14/01/2026
Le Miroir de Yao
Pendant dix ans, à Bondoukou, Yao n'était plus un homme. Il était une infection. Un bloc de boue et de haillons accroupi dans la poussière du grand marché. On l'insultait, on lui jetait des restes, on évitait son regard comme on évite une malédiction. Derrière sa barbe de bête, Yao avait disparu.
Décembre 2025. Un inconnu s'arrête. Il ne donne pas de pièce. Il offre un rasoir, de l'eau chaude et un miroir.
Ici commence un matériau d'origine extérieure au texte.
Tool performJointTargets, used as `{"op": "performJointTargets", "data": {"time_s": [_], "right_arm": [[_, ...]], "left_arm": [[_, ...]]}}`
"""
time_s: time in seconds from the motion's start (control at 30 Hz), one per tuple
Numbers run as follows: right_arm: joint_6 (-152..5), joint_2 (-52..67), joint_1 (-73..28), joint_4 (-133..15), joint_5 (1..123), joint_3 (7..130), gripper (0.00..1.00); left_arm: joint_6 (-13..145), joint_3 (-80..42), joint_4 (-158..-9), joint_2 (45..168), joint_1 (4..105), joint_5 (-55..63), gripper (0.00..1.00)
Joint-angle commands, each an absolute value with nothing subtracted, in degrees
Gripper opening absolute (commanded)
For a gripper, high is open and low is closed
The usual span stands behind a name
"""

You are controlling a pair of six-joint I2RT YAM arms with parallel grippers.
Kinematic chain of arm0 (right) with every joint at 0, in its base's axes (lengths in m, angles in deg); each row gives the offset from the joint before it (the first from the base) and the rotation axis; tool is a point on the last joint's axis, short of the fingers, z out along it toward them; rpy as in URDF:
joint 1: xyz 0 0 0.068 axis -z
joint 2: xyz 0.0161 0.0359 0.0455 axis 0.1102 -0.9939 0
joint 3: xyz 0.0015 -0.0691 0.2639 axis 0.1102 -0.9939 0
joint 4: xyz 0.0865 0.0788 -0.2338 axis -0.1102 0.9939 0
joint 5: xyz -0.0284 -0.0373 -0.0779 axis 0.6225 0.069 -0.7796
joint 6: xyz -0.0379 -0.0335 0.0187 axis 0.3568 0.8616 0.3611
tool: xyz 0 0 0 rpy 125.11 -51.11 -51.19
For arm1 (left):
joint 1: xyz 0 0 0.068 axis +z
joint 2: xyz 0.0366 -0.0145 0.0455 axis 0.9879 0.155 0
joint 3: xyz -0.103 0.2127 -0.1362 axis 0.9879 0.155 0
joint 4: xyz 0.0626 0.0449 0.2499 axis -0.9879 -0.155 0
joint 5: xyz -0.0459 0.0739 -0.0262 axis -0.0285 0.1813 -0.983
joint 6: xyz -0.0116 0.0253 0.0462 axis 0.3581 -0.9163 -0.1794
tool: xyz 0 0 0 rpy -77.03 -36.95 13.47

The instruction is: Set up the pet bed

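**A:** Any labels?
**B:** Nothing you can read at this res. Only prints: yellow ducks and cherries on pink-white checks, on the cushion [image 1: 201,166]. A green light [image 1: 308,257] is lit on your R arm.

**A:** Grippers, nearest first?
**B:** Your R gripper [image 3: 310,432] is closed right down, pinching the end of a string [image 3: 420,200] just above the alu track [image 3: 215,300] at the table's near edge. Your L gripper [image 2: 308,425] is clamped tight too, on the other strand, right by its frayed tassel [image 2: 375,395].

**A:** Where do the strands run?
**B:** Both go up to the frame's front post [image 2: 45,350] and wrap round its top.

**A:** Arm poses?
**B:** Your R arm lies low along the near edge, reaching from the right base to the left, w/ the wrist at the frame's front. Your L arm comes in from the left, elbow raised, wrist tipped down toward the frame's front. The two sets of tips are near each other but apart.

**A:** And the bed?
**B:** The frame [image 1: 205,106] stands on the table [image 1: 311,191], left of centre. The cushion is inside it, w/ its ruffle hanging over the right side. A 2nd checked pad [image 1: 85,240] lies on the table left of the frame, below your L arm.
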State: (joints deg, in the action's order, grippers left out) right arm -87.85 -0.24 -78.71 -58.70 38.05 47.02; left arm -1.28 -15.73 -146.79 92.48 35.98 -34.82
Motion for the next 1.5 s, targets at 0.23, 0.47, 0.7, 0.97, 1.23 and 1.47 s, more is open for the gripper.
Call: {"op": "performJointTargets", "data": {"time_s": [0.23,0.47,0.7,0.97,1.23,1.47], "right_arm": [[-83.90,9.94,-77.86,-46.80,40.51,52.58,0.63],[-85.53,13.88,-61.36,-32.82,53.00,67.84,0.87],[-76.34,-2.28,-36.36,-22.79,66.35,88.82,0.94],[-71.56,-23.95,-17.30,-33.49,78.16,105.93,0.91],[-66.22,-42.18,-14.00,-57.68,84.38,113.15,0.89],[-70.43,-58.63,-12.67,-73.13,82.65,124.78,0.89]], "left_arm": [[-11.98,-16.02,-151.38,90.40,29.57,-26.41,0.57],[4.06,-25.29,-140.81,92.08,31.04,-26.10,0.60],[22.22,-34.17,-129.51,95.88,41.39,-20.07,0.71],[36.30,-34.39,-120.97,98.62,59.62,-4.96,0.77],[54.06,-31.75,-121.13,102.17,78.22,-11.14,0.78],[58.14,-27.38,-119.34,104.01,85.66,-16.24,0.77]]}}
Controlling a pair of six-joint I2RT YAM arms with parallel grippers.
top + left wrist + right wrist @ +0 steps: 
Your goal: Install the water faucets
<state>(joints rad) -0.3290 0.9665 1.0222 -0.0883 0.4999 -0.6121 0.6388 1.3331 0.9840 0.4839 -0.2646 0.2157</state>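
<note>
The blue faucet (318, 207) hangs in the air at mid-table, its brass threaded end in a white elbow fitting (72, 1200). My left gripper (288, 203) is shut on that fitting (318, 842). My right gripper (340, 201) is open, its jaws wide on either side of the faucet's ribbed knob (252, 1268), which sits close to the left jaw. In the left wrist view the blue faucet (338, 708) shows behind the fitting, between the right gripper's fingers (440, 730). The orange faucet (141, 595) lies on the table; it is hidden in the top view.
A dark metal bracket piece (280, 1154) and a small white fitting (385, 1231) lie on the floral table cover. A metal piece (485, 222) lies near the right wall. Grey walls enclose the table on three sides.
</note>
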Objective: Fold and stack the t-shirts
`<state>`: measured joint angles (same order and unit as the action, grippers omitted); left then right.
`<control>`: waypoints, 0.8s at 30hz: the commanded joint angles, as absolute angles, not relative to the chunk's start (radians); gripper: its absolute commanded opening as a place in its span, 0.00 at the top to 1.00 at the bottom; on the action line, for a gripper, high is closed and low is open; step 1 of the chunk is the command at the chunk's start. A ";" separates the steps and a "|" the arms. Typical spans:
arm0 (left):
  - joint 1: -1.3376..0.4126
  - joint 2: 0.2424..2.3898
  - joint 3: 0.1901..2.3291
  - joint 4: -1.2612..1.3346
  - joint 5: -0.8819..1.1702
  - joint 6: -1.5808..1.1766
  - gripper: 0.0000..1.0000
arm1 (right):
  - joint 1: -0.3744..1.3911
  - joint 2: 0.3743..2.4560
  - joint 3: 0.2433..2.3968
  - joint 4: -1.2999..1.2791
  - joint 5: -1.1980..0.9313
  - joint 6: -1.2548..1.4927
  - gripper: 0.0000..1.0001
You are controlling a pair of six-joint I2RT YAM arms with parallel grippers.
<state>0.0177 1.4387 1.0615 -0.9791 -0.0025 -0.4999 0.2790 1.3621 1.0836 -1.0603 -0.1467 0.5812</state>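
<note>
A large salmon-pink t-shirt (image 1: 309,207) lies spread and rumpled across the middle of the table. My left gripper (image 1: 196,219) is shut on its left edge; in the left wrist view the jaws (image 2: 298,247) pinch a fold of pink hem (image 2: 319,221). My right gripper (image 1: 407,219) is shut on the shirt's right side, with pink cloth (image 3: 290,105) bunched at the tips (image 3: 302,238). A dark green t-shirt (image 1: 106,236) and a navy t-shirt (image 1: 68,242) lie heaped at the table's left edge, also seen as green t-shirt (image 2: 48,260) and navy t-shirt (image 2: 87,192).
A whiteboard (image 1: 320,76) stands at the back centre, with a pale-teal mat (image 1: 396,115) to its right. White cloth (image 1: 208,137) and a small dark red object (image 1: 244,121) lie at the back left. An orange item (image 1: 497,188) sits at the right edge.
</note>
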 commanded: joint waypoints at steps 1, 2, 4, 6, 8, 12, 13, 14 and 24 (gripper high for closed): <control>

En quelques minutes, le masque tombe. La barbe cède, la croûte se dissout. Sous la crasse, le visage de Yao réapparaît : des traits fins, une bouche qui tremble, des yeux d'une clarté insupportable. Yao se fixe dans la glace et pousse un gémissement d'animal blessé. Il vient de se souvenir qu'il était quelqu'un.
Le lendemain, Yao est sur son trottoir, lavé, la peau à nu. Les mêmes passants qui le frappaient la veille s'arrêtent, troublés par ce vieillard aux airs de sage. Ils lui disent : « Bonjour, grand-père », et déposent du pain avec déférence.
La pitié devient alors un poison. Yao les regarde, ses mains tremblantes serrées sur son ventre vide. Il comprend l'horrible vérité : son âme était là, intacte, pendant dix ans de calvaire, mais personne n'a voulu la voir tant qu'elle était couverte de terre.
Il est mort trois jours plus t**d, prostré, refusant de manger. On l'a trouvé sans vie, le visage tourné vers le sol, comme s'il avait honte d'appartenir à une humanité qui n'aime que la surface des choses.